(About this task): Transcribe only the lines of the listing below from the one holding "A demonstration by" through the one holding "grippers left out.", inclusive, without any change.

──────── Provided data

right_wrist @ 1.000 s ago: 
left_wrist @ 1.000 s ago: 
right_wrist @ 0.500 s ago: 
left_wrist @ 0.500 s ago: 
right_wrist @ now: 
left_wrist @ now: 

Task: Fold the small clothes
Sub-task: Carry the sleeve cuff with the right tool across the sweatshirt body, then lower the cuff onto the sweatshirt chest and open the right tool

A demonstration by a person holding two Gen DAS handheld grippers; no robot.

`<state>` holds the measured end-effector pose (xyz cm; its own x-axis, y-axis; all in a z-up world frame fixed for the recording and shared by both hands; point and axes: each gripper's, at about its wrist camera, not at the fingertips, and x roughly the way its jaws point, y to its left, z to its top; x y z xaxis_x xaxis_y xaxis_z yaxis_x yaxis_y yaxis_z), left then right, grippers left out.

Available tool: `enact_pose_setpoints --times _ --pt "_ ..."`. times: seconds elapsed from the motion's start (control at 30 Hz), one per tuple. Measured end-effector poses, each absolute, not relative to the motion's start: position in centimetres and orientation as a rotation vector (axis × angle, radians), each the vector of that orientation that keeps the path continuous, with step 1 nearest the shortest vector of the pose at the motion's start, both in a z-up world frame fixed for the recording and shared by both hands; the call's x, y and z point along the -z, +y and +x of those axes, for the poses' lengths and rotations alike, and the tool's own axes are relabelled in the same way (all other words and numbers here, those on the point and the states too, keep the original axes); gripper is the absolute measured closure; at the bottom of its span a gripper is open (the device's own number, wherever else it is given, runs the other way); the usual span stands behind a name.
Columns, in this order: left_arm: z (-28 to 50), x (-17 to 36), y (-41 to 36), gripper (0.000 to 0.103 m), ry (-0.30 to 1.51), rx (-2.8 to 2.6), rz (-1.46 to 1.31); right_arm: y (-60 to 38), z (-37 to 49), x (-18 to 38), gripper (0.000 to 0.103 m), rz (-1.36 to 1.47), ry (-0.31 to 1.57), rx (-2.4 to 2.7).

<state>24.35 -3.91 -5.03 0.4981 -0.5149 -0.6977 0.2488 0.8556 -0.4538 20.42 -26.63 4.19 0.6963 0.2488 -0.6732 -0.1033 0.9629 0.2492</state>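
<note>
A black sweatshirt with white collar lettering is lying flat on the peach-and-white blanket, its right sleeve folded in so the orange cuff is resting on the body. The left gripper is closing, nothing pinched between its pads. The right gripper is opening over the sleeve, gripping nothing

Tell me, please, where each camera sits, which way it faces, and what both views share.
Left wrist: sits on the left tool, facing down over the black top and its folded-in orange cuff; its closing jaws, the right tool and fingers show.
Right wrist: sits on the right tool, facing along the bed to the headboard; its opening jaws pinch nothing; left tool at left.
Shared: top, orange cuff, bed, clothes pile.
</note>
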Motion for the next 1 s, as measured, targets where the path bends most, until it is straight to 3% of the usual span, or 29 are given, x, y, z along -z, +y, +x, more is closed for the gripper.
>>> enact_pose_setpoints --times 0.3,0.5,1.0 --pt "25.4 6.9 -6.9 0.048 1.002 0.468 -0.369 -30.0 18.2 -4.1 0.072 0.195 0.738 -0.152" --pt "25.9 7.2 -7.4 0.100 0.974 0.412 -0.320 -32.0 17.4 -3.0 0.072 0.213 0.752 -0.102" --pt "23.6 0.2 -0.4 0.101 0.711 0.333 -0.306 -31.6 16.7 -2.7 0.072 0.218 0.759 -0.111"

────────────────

(Completed task):
A demonstration by a person holding two Gen DAS handheld grippers; no robot.

`<state>` holds the measured end-effector pose (xyz cm; its own x-axis, y-axis; all in a z-up world frame fixed for the recording and shared by both hands; point and axes: each gripper's, at about its wrist camera, not at the fingertips, and x roughly the way its jaws point, y to its left, z to its top; x y z xaxis_x xaxis_y xaxis_z yaxis_x yaxis_y yaxis_z), left then right, grippers left out.

What came before makes up the full response.